> _Activity_
Would you transcribe the entries below, beginning at the line with "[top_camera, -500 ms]" and ending after the line with "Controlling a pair", exactly, with no picture and nothing more?

> _Records for this task_
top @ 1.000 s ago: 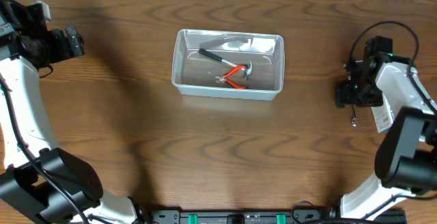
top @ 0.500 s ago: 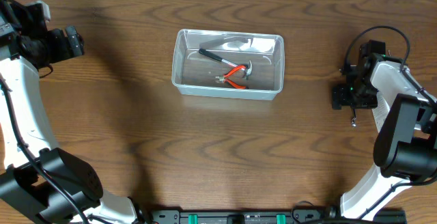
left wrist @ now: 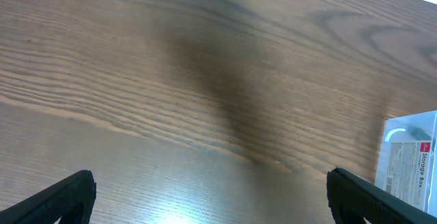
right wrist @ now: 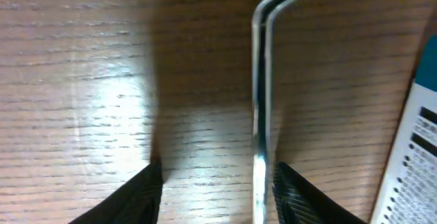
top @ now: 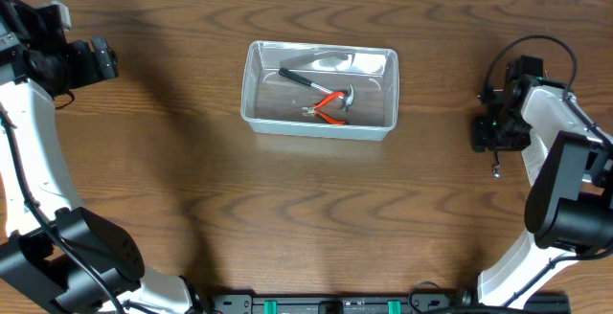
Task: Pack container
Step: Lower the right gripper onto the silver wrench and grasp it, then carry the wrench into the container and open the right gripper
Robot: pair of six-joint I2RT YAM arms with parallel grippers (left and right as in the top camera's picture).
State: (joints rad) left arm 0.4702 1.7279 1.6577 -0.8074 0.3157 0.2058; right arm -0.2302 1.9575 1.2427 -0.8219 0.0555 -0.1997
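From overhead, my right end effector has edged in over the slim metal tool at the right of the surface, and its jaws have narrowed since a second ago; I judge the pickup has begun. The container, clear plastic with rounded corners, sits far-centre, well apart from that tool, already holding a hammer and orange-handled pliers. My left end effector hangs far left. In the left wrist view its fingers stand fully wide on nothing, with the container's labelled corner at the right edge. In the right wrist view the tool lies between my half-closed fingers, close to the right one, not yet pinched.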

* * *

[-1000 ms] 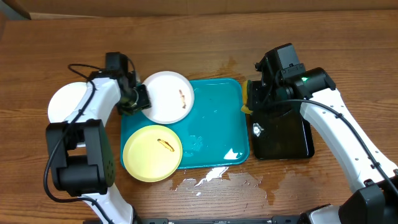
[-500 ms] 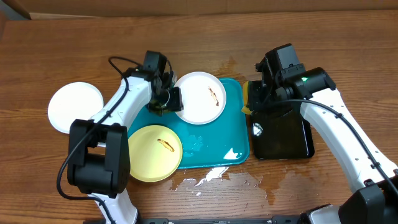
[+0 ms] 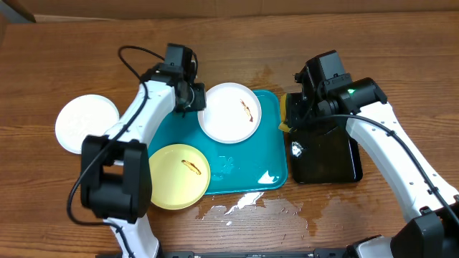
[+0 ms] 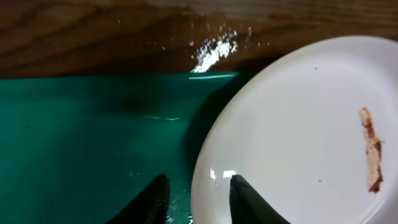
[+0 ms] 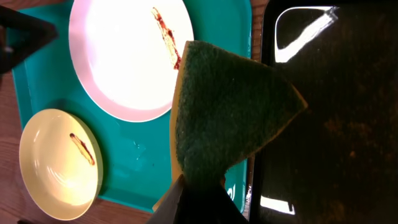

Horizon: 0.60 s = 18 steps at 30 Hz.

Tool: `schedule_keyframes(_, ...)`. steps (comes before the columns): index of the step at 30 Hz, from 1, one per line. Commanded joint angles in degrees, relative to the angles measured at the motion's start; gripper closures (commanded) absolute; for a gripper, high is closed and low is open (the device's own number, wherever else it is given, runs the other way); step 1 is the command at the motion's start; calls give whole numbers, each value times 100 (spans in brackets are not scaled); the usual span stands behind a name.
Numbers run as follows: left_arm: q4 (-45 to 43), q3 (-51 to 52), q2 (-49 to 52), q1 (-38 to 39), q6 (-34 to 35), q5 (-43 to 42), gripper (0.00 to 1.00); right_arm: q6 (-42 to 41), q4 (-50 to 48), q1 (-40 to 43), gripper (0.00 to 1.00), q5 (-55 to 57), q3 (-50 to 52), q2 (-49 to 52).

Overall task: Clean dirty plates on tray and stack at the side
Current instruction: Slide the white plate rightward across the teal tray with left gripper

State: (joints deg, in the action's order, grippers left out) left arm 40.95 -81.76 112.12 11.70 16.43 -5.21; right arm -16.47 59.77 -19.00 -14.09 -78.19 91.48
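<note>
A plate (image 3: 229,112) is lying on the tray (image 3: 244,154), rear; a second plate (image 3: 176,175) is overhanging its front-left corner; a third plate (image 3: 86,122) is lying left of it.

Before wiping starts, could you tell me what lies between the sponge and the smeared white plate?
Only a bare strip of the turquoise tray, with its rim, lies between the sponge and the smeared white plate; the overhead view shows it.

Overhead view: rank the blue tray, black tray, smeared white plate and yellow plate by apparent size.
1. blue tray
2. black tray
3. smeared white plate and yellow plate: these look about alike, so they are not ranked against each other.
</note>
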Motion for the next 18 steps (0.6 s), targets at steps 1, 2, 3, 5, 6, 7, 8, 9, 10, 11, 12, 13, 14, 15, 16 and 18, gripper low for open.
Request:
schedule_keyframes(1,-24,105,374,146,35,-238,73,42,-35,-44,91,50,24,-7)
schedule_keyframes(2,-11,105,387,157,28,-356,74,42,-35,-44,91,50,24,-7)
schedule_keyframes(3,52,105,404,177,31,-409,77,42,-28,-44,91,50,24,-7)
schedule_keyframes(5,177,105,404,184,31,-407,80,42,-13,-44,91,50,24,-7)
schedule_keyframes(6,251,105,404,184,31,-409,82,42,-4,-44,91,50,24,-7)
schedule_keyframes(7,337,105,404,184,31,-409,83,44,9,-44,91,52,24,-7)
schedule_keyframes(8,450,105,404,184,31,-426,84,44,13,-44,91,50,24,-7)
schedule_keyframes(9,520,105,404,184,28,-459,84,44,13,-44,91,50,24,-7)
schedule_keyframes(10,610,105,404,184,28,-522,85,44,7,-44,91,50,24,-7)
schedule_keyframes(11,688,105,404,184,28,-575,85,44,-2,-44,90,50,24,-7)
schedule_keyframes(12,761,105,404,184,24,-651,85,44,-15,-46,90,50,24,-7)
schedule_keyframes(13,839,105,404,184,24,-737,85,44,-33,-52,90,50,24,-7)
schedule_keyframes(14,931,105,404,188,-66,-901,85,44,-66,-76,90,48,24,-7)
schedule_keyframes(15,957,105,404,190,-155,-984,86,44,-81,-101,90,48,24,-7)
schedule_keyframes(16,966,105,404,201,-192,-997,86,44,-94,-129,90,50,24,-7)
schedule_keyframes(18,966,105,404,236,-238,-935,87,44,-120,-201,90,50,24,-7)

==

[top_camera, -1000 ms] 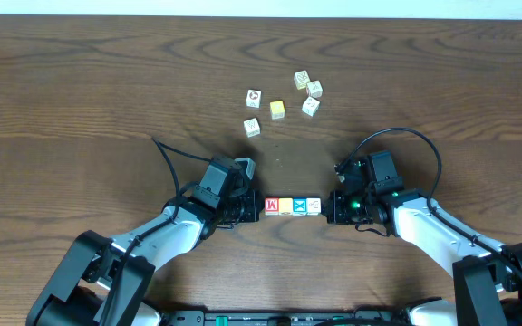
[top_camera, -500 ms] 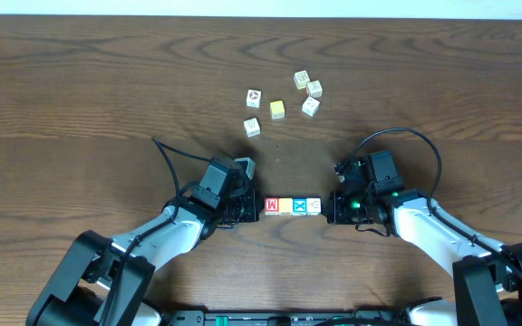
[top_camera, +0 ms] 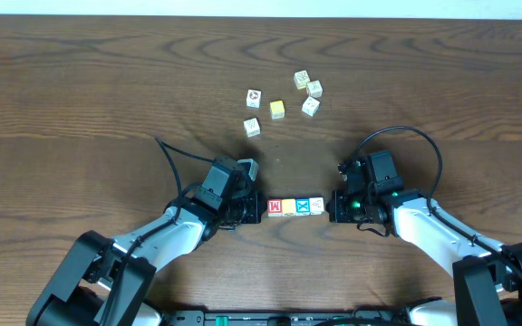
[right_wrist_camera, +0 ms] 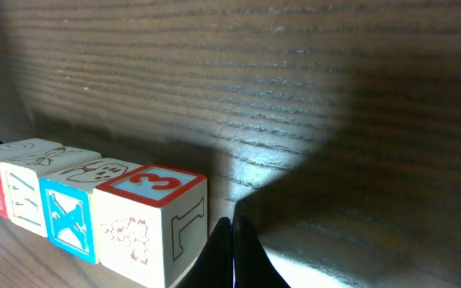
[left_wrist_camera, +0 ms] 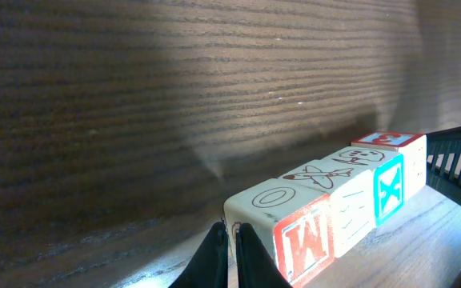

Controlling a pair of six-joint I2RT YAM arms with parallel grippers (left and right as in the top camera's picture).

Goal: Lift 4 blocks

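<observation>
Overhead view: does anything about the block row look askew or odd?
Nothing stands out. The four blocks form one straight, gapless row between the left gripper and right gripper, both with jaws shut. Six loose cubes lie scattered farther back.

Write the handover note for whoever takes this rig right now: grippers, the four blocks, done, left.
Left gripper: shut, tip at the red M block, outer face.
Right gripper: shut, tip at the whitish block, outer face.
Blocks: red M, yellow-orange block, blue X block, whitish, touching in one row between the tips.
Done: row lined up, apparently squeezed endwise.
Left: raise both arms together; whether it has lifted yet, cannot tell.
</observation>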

> _Response to this task_
[top_camera, -500 ms] 
[top_camera, +0 ms] 
[right_wrist_camera, +0 ms] 
[left_wrist_camera, +0 ms] 

Controlling a pair of six-joint I2RT YAM arms with parallel grippers (left and right as in the top camera's picture).

The exercise requires no further work.